若真有人寻来,一眼瞧见洞口贺明阁的“尸身”,定会知晓她就在附近。
省得她还得时时分神,注意外头的动静。
正好安心烤火。
沈晏失笑。
祁照曦挪了挪身子,离火堆更近些,这才歪头看向一旁沉默的男人。
“对了,你怎么也掉下来了?”
沈晏没说话,只静静看着她。
那双幽深的眸子,看得她心惊。
一个荒唐的念头,猛地蹿进祁照曦的脑海:“你不会是……跟着我跳下来的吧?!”
沈晏依旧不语,可那沉沉的目光,已是默认。
祁照曦倒吸一口凉气:“沈晏你有病啊!你就不怕死吗?”
“我好歹会凫水!万一你没碰上我怎么办?万一江里有暗石撞死你怎么办?”
“万一我死——”
话音戛然而止。
因为他忽然靠了过来。
那张清隽温雅的脸,毫无征兆地贴近。
近到她能看清他根根分明的长睫,能感受到他灼热紊乱的呼吸。
祁照曦屏住了呼吸,心跳漏了一拍。
他低沉沙哑的嗓音,带着无尽的后怕与懊悔。
“晏此生,面对朝堂洪流、刀山火海,未曾退缩半分。
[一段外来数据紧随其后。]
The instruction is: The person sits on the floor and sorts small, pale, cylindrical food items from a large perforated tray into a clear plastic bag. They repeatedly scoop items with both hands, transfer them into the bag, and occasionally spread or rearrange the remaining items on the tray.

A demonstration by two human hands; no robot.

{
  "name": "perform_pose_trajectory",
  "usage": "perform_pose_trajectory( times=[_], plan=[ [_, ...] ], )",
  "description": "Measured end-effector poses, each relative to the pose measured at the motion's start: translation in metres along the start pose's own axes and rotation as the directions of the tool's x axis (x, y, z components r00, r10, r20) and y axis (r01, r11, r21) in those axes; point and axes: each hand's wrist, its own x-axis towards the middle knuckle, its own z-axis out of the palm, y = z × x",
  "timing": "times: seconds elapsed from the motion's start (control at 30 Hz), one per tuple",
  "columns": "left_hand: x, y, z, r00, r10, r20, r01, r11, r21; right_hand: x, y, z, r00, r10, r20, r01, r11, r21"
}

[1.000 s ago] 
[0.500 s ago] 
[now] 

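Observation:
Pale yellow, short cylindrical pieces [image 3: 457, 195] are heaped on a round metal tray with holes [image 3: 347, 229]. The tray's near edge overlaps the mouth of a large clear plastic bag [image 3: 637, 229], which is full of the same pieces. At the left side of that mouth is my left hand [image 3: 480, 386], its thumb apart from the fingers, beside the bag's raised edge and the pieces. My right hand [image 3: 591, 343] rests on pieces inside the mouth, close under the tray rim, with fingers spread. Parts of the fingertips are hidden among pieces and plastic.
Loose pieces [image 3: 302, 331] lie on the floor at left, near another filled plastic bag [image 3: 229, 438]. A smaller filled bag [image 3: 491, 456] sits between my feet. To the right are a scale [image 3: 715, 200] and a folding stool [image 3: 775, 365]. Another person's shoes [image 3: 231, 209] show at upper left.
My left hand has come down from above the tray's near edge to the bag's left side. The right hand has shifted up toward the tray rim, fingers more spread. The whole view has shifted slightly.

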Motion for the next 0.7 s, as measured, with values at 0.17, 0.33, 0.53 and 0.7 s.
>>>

”
“独独在殿下这里,退了一寸又一寸。”
他无数次后悔,为何当初不干脆将人直接塞入花轿,强娶进门!
为何要由着她的性子,答应她什么劳什子“放妾书”!
今日看见她坠河那一瞬,他只觉得天塌地陷,魂飞魄散。
慌了,怕了,惧了,悔了。
下一刻,猛地将她箍入怀中,紧得几乎要将她揉进骨血里。
男人的体温隔着微湿的衣裳传来,炙热得像一团火,将祁照曦微凉的身子一点点捂热。
他的下颌抵着她的发顶,声音喑哑,带着不顾一切的偏执。